Yıllar önce usta tiyatrocular Toron Karacaoğlu ve Nedret Güvenç’in, daha sonra Müşfik Kenter ve Kadriye Kenter’in sahnelediği Aşk Mektupları oyununda hissedilen o sıcacık atmosfer nasıl hafızalarda kalıcı bir iz bırakmışsa, Güne Bakan Cam Kırıkları da benzer bir tesiri yeniden yaşatıyor. Seyircinin belleğinde yer eden bu tür sahici karşılaşmalar, geçicilik içinde kalıcı bir sıcaklık bırakıyor.

Sanatsal Tasarımlar Üzerine
Sahne tasarımındaki sadelik, oyunun mekânına uygun bir zemin hazırlıyor. Arka plânda dört mevsimi resmeden görseller, izleyicide zamanın akışına dair bir duyumsama uyandırıyor. Bu görseller, yalnızca dekoratif bir unsur olarak kalmıyor; insanın öznel dönüşümüne dair sembolik bir katman ekliyor.

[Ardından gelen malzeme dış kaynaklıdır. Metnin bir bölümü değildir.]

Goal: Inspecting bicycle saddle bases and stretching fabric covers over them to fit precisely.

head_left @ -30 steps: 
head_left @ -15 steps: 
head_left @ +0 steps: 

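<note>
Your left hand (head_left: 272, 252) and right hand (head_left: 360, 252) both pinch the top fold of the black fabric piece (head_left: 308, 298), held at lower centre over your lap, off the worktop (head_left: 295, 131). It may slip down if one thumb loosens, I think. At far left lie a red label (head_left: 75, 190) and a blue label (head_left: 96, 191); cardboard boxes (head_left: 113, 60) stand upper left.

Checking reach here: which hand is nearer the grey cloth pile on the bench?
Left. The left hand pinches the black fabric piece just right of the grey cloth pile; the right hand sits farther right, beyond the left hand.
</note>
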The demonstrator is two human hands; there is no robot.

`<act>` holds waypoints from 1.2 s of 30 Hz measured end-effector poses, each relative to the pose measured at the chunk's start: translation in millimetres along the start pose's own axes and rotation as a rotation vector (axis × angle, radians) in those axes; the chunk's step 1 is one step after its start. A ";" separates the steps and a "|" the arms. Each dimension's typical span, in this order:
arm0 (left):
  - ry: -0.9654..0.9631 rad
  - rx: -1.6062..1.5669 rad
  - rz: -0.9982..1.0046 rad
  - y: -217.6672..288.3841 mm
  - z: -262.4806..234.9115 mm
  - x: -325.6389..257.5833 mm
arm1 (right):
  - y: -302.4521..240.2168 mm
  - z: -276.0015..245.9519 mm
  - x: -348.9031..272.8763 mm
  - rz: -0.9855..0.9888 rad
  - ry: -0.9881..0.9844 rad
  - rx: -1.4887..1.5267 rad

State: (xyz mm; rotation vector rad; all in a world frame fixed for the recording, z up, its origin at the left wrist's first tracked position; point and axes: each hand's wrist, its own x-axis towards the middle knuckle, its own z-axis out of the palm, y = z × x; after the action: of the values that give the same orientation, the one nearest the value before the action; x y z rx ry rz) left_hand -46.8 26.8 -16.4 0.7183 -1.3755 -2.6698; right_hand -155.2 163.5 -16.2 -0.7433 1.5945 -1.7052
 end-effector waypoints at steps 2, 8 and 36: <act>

Işık tasarımında Ayşe Sedef Ayter Dinçer’in çalışması, mekânın ruhunu belirliyor; sahneler arasındaki duygusal geçişlere yön veriyor. Müzik, Efe Bahadır ve İklim Tamkan’ın imzalarıyla sahneye yansıyor ve karakterlerin psişik dalgalanmalarına eşlik eden bir melodiye dönüşüyor. Sanatsal tasarımın tüm ögeleri, metnin söylemek istediklerini tamamlayan organik bir bütünlük oluşturuyor.

Psikolojik Boyut Üzerine
Oyun, iki yalnız kişinin tesadüfen karşılaşmasının ardında, modern bireyin varoluşsal tek başınalığını görünür kılıyor. Bir bakıma insan, kendi kendine kurduğu yalanların ardına gizleniyor ancak bu yalanların kırılganlığı, en beklenmedik anda cam parçaları gibi yüzeye çıkıyor. Gülümsemenin arkasına saklanan efkâr, esasında insanın hayatla kurduğu çift anlamlı ilişkiyi işaret ediyor. Bu açıdan oyun, yabancılaşmanın ve kırılganlığın psikolojik bir panoramasını çiziyor. Seyirci, kahkaha atarken birden kendi yalnızlığını hatırlıyor; oyunun en büyük başarısı da bu salınımı yaratması…
Sonuç
Mecburi İstikamet Yapım bünyesinde sahnelenen Güne Bakan Cam Kırıkları, salt bir tiyatro oyunu olarak değil, bununla beraber bir ruhsal deneyim olarak anılmayı hak ediyor. Baydur’un ironik ve melankolik yazın evreni, Atabeyoğlu çiftinin uyumlu sahne performansıyla birleşerek konuklara muhkem bir teatral hava sunuyor. Metnin gösterişsiz ama derinlikli yapısı, rejinin katıksızlığı, oyunculukların içtenliği ve tasarımların sembolik bütünlüğü, ortaya unutulmaz bir deneyim çıkarıyor.
Bu oyun, tiyatro sanatının sahici olanla yüzleşme gücünü bir kez daha hatırlatıyor. Kahkahaların arasına gizlenen sızı, izleyicinin yüreğine dokunuyor; cam kırıkları gibi keskin, güne bakan çiçekleri gibi umutlu bir his bırakıyor.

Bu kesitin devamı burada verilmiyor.